The resin charge controlling agent of the present invention preferably has a number average molecular weight of from 1,000 to 10,000. When less than 1,000, the agent does not have appropriate dispersibility in a toner, the resultant toner is not only sufficiently charged but also the productivity of the toner deteriorates because the toner particles tend to be agglomerated in a pulverizing process. When greater than 10,000, the dispersibility of the agent in a toner deteriorates and the resultant toner has a wide charge distribution. Therefore, background fouling and toner scattering tend to occur, and the toner has poor fixability and colorability. When a temperature at which the binder resin of the present invention has an apparent viscosity of 104 PaS when measured by a flow tester is T1 and a temperature at which the resin charge controlling agent has 104 PaS is T2, T1 and T2 preferably satisfy the following relationship:
0.9<T 1 /T 2<1.4

Dispersion of a charge controlling agent in a binder resin is a large factor to determine chargeability of the resultant toner. In the present invention, a toner having good chargeability and charge build-up can be obtained by a combination of a specific binder resin and a specific resin charge controlling agent. However, it is apparent as mentioned above, that dispersibility of the resin charge controlling agent in the binder resin affects chargeability of the resultant toner.

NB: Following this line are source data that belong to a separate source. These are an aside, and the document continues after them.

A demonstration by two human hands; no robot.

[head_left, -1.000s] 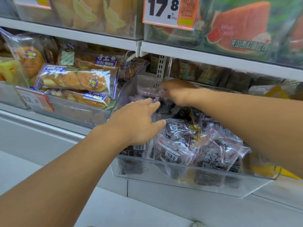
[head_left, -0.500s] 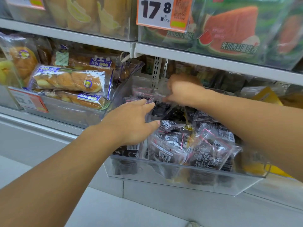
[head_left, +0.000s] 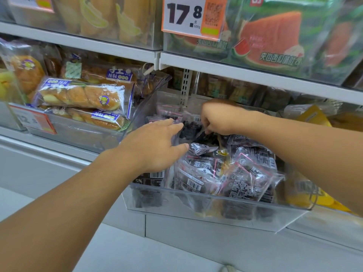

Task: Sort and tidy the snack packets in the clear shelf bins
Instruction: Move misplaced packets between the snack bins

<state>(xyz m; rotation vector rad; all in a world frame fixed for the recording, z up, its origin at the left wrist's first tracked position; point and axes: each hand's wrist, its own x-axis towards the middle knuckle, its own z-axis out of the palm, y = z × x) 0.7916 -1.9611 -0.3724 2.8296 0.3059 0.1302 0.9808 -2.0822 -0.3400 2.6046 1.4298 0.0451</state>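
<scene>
Two hands reach into the clear bin (head_left: 206,205) of dark packets (head_left: 198,173). Left hand (head_left: 155,146) lies flat, fingers straight and close together, touching the upright packets at the bin's left. Right hand (head_left: 218,118), fingers curled downward, pinches a dark packet (head_left: 189,130) at the back; its long axis cannot be told.

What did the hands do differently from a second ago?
Not much. The right hand has stayed at the back of the clear bin, fingers curled down among the dark snack packets; whether it pinches one cannot be told. The left hand still lies spread over the packets on the left side. The front packets and bread packs kept their places.
</scene>
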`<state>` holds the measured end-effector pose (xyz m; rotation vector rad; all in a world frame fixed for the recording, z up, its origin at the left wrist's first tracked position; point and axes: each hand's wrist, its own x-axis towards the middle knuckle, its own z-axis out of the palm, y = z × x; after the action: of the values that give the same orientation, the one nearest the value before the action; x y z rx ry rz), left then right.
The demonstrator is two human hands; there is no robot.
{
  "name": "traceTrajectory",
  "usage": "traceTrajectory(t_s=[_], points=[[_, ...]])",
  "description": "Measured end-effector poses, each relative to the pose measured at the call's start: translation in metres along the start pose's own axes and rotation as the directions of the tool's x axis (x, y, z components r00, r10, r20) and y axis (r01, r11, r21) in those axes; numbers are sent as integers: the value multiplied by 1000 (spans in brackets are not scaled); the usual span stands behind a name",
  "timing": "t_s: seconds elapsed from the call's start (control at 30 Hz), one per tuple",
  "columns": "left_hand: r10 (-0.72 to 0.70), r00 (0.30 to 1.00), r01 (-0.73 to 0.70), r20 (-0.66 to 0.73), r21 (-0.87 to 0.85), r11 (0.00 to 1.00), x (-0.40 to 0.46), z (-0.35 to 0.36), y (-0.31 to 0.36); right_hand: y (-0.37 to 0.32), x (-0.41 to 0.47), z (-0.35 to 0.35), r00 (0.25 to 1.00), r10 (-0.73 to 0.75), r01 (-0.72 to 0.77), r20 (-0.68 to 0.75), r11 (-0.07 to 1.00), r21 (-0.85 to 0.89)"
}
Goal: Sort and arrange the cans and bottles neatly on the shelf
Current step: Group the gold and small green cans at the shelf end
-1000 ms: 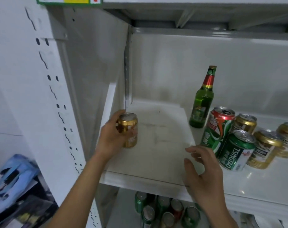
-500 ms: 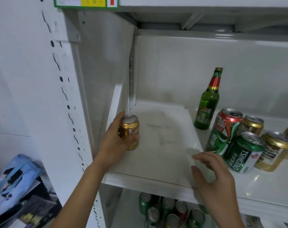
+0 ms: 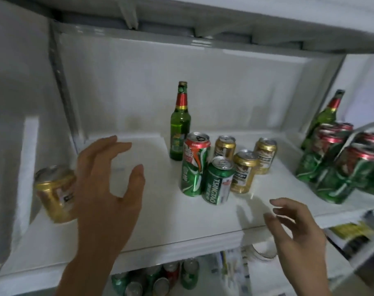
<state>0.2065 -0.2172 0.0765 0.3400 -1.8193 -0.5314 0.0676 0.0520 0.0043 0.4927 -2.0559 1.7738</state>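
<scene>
Our two bare hands hover open over a white metal shelf [image 3: 160, 227] of beer cans and bottles.

Our left hand [image 3: 105, 189], lower left of centre, has fingers spread and gripping nothing; a short gold aluminium can [image 3: 53, 195] stands just beside it at the far left, blurred, so we cannot tell if they touch. Our right hand [image 3: 297, 229], lower right, is loosely spread and empty. Mid-frame stand a green glass bottle with a red neck [image 3: 180, 122], a tall green-and-red can [image 3: 195, 164], a green Tsingtao can [image 3: 219, 181] and three gold cans [image 3: 243, 171]. At the right edge sit blurred green-and-red cans [image 3: 342, 165] and a second green bottle [image 3: 325, 116].
</scene>
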Motion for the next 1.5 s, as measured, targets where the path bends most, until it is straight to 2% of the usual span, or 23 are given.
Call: traceTrajectory(t_s=[0.23, 0.37, 0.5, 0.57, 0.67, 0.77, 0.87, 0.97, 1.03, 1.1, 1.23, 1.5], points=[[8, 996, 8, 87, -179, 984, -34, 80, 61, 36, 46, -69, 999, 27, -28, 22, 999, 35], [53, 981, -16, 184, -193, 981, -51, 139, 104, 58, 88, -94, 986, 12, -18, 164, 999, 33], [53, 961, 1, 272, -194, 981, -46, 183, 125, 73, 130, -90, 955, -60, 52, 292, 998, 33], [40, 940, 8, 340, -137, 990, -39, 196, 128, 78, 152, -79, 931, -83, 76, 356, 997, 35], [9, 868, -15, 496, 8, 1000, -23, 210, 124, 82, 188, -55, 898, -85, 77, 431, 996, 37], [0, 783, -73, 622, 92, 993, -9, 216, 122, 87, 222, -32, 884, -25, 37, 468, 999, -17], [-56, 725, -108, 686, 194, 975, -2, 221, 123, 93, 247, -17, 858, -4, 70, 513, 992, -110], [-117, 699, -145, 706, 300, 943, 5, 223, 131, 103, 258, -4, 812, 61, 5, 580, 994, -110], [-159, 682, -222, 714, 409, 885, 13, 226, 135, 111, 260, 1, 806, 69, -20, 588, 996, -90], [-220, 658, -241, 720, 478, 844, 22, 229, 134, 118, 259, 2, 804, 57, -37, 592, 998, -45], [-262, 595, -145, 760, 422, 895, 29, 235, 124, 121, 259, 1, 802, 30, -52, 596, 998, 20], [-249, 614, -199, 750, 451, 870, 26, 240, 120, 122, 260, -1, 815, -14, -41, 580, 996, 83]])
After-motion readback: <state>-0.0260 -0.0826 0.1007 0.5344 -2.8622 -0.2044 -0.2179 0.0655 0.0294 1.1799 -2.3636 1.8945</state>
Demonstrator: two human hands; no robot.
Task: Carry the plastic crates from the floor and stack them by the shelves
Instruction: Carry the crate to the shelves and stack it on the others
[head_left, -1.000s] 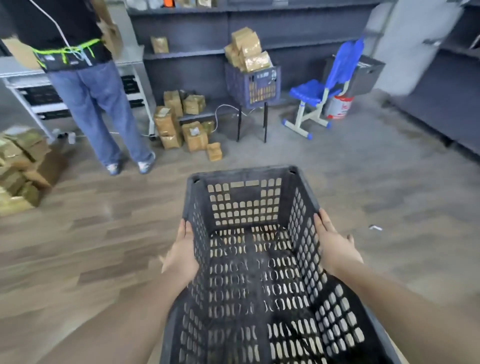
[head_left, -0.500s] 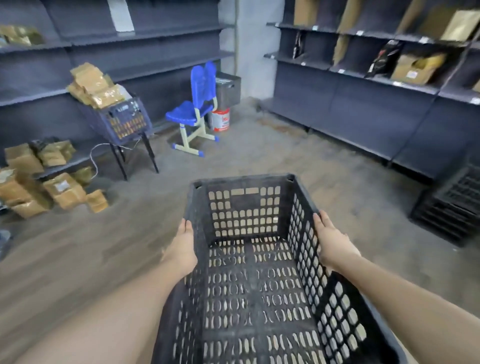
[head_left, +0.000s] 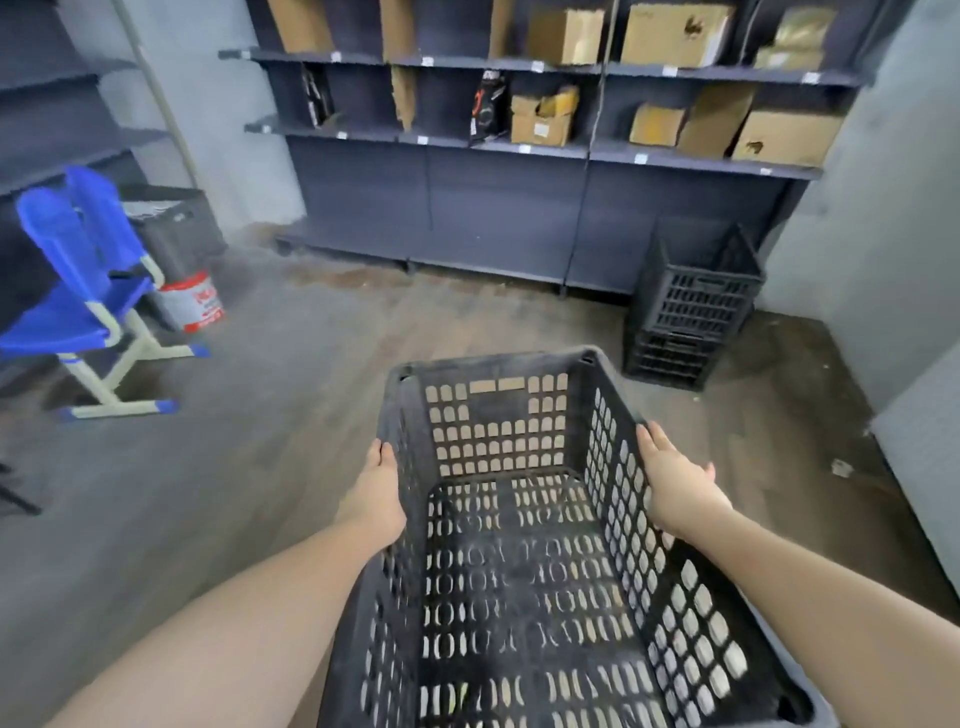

The present inventors have an eye on the respective apparent viscosity when measured by a flow tester of the binder resin and the resin charge controlling agent, and specify the dispersibility thereof as well. When T1/T2 is less than 0.9, the apparent viscosity of the binder resin and the resin charge controlling agent are close to each other, and they are soluble each other. Therefore, the resultant toner is short of the saturated charge quantity and has poor charge build-up. When T1/T2 is greater than 1.4, difference of the apparent viscosity of the binder resin and the resin charge controlling agent is too large, and the resin charge controlling agent is not well dispersed in the binder resin. Therefore, background fouling of early date and deterioration of chargeability of the resultant toner as time passes occur.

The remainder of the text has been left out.